Run the discovery-plus-metadata pipeline from the skill's own `scripts/` directory:

```bash
bash scripts/discover-sessions.sh <repo> <days> [--platform <platform>] \
  | tr '\n' '\0' \
  | xargs -0 python3 scripts/extract-metadata.py --cwd-filter <repo>
```

To filter by keyword, append `--keyword K1[,K2,...]` to the `extract-metadata.py` invocation. Keyword scanning reads the full file (not just the head metadata window), so it costs more than a metadata-only run — use it when you need to rank candidates by topic across many sessions, not as a default.

Return the raw stdout verbatim — one JSON object per session, then a final `_meta` line. Callers parse the JSONL directly, so do not paraphrase, reformat, or summarize.

If discovery finds no files, the pipeline still emits a clean `_meta` line (`files_processed: 0`). Return that as-is.

## Output format

Each session line is a JSON object.

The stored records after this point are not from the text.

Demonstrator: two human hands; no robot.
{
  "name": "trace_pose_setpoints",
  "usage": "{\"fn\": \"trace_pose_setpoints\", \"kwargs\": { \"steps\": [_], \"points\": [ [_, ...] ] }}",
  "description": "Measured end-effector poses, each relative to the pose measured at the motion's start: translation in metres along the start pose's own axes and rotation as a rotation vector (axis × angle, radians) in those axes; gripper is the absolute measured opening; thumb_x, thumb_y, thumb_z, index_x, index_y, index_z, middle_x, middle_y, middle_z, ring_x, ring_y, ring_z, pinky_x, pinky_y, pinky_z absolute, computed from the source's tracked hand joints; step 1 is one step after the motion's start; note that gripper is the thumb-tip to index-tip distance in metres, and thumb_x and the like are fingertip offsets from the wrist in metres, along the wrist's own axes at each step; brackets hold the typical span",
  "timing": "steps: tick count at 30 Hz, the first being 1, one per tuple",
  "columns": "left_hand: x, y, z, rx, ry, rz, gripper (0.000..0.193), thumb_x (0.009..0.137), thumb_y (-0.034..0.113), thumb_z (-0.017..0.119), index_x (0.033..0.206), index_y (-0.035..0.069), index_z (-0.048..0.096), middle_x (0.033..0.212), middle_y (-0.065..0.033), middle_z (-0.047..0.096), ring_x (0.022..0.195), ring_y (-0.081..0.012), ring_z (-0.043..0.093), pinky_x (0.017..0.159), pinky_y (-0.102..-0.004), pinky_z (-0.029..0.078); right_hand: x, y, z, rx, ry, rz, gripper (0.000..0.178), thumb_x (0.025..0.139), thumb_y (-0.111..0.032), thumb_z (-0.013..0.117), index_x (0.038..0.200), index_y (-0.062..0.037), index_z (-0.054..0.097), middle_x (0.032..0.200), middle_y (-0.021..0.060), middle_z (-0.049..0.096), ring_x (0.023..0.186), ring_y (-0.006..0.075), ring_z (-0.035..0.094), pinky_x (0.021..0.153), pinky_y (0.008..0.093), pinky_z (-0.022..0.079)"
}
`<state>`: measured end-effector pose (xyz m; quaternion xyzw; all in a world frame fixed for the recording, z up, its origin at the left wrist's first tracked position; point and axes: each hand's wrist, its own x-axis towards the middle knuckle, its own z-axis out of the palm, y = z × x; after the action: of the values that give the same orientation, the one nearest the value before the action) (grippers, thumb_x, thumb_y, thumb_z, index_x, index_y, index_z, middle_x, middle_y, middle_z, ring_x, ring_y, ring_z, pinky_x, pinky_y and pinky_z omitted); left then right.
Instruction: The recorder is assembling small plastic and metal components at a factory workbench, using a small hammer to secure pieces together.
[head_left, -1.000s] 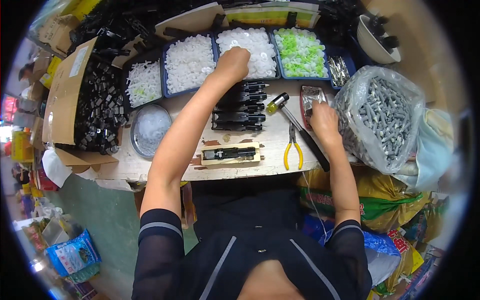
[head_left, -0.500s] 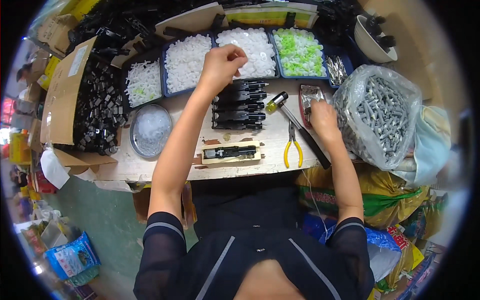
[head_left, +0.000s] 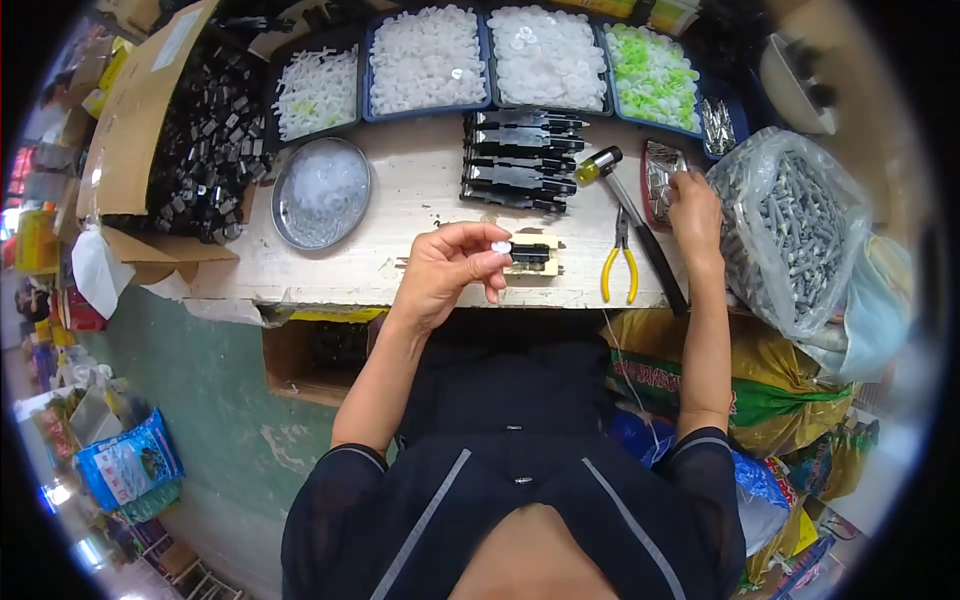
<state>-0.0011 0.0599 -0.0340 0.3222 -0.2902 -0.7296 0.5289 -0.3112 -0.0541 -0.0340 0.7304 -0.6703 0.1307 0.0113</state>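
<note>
My left hand (head_left: 452, 272) is over the near edge of the bench, its thumb and forefinger closed on a small white plastic disc (head_left: 501, 247). Just behind it lies a cream block-like holder (head_left: 550, 262) with a black assembly (head_left: 530, 254) in it, partly covered by my fingers. Over at the right, my right hand (head_left: 694, 215) dips its bent fingertips into a small red tray (head_left: 657, 212) of thin metal parts (head_left: 662, 170). Its fingers look drawn together, but what lies between them is hidden.
Black assemblies (head_left: 522, 160) lie stacked mid-bench. A hammer (head_left: 645, 230) and yellow-handled pliers (head_left: 620, 262) lie beside them. Trays of white discs (head_left: 548, 60) and green-white pieces (head_left: 652, 80) line the back. Right stands a bag of grey parts (head_left: 790, 230); left, a round metal dish (head_left: 322, 195).
My left hand has come back from the disc tray toward the near edge, now with a white disc. My right hand stays at the red tray. The whole view has shifted.
</note>
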Motion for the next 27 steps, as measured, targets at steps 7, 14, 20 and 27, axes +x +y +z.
{"fn": "trace_pose_setpoints", "kwargs": {
  "steps": [7, 14, 20, 27],
  "points": [
    [-0.015, -0.015, 0.001, -0.035, -0.031, -0.002, 0.022, 0.083, 0.003, 0.062, 0.104, -0.004, 0.060, 0.083, -0.0144, 0.064, 0.065, -0.0167, 0.063, 0.052, -0.0286, 0.054, -0.047, -0.105, -0.040, 1.398, -0.357, 0.031, 0.011, 0.082, -0.003, 0.061, 0.093, -0.0033, 0.064, 0.076, -0.0030, 0.058, 0.063, 0.0026, 0.049, 0.053, 0.0169, 0.039],
    [-0.024, -0.022, 0.003, -0.073, -0.043, -0.001, 0.021, 0.084, 0.003, 0.061, 0.104, -0.003, 0.060, 0.083, -0.0146, 0.065, 0.064, -0.0174, 0.063, 0.052, -0.0292, 0.054, -0.072, -0.146, -0.017, 1.660, -0.564, 0.095, 0.010, 0.081, -0.005, 0.064, 0.092, -0.0042, 0.062, 0.079, -0.0021, 0.057, 0.059, 0.0023, 0.047, 0.050, 0.0160, 0.036],
    [-0.025, -0.023, 0.004, -0.055, -0.004, 0.054, 0.020, 0.085, 0.004, 0.061, 0.103, -0.003, 0.060, 0.082, -0.0136, 0.065, 0.063, -0.0163, 0.063, 0.051, -0.0265, 0.054, -0.075, -0.152, -0.018, 1.603, -0.511, 0.010, 0.009, 0.083, -0.005, 0.062, 0.092, -0.0014, 0.061, 0.082, -0.0001, 0.058, 0.077, 0.0078, 0.055, 0.066, 0.0217, 0.045],
    [-0.025, -0.031, 0.000, -0.028, 0.072, 0.137, 0.020, 0.085, 0.005, 0.060, 0.103, -0.003, 0.060, 0.081, -0.0142, 0.065, 0.061, -0.0161, 0.063, 0.049, -0.0265, 0.054, -0.078, -0.161, -0.014, 1.271, -0.218, -0.275, 0.012, 0.077, 0.005, 0.061, 0.088, 0.0006, 0.062, 0.083, 0.0087, 0.061, 0.075, 0.0173, 0.061, 0.064, 0.0265, 0.049]
  ]
}}
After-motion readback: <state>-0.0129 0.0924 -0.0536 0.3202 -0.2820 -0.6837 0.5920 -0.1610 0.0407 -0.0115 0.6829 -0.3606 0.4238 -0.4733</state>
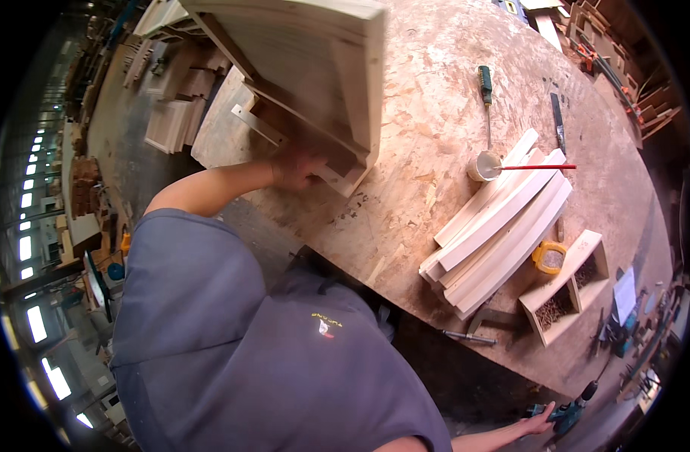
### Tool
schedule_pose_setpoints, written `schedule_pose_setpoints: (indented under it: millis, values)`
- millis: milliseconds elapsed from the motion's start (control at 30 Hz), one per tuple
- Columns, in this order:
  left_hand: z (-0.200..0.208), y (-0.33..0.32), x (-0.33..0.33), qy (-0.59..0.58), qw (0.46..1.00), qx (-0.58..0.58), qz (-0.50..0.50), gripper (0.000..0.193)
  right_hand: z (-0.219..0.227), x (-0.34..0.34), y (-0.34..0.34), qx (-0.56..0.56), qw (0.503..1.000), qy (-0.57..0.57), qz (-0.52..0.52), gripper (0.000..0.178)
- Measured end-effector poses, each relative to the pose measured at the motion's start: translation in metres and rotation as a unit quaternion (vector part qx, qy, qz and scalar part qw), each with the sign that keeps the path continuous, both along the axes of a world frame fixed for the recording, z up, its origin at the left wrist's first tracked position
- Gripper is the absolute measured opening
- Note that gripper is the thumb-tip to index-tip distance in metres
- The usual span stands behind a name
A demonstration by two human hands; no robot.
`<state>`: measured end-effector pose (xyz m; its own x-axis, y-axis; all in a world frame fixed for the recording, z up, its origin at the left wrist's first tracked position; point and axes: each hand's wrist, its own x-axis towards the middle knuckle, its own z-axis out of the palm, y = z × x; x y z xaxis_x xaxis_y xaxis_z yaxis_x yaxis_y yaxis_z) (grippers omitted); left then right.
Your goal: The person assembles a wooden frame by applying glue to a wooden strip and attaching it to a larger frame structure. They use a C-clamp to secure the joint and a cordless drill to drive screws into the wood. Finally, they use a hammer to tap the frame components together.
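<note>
My left hand is at the wooden frame, right hand at the drill; grips unclear. A slip could tip the frame off the worktop's near edge.

And here the bare left forearm is stretching over the bench near its left corner, with the left hand blurring in shadow, its grip hard to read! Away on the other side, the right forearm is hanging low outside the near edge, and the right hand is gripping close by the right corner. The torso is facing that near edge.
</note>
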<state>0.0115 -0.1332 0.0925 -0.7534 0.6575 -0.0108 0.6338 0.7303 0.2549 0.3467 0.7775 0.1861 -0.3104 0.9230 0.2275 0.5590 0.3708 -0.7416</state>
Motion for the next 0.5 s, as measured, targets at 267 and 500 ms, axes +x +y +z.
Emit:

Common fields across platforms:

- `platform` — `claude`, `codex`, or `cursor`
- `file` — absolute path to the session JSONL
- `size` — file size in bytes
- `ts` — session start timestamp (ISO 8601)
- `session` — session identifier

Platform-specific fields:

- Claude Code adds `branch` (git branch) and `last_ts` (last message timestamp).
- Codex adds `cwd` (working directory), `source`, `cli_version`, `model`, `last_ts`.
- Cursor has no in-file timestamps or metadata — `ts` is derived from file mtime and `session` from the containing directory name.

The final `_meta` line has `files_processed`, `parse_errors`, and optionally `filtered_by_cwd` (count of Codex sessions dropped by the CWD filter) and `files_matched` (count of sessions retained by the keyword filter, present only when `--keyword` was set).

When `--keyword` is set, each session line additionally carries:

- `match_count` — total occurrences across all keywords
- `keyword_matches` — per-keyword counts, e.g., `{"middleware": 4, "auth": 12}`

Sessions with `match_count: 0` are excluded from output.

## Error handling

If the discovery script errors (e.g., unreadable home directory, permission failure), let the error surface to the caller. Do not substitute git log, file listings, or other sources — this skill's contract is session metadata, nothing else.

If `_meta` reports `parse_errors > 0`, return the JSONL as-is. The caller decides how to handle partial data.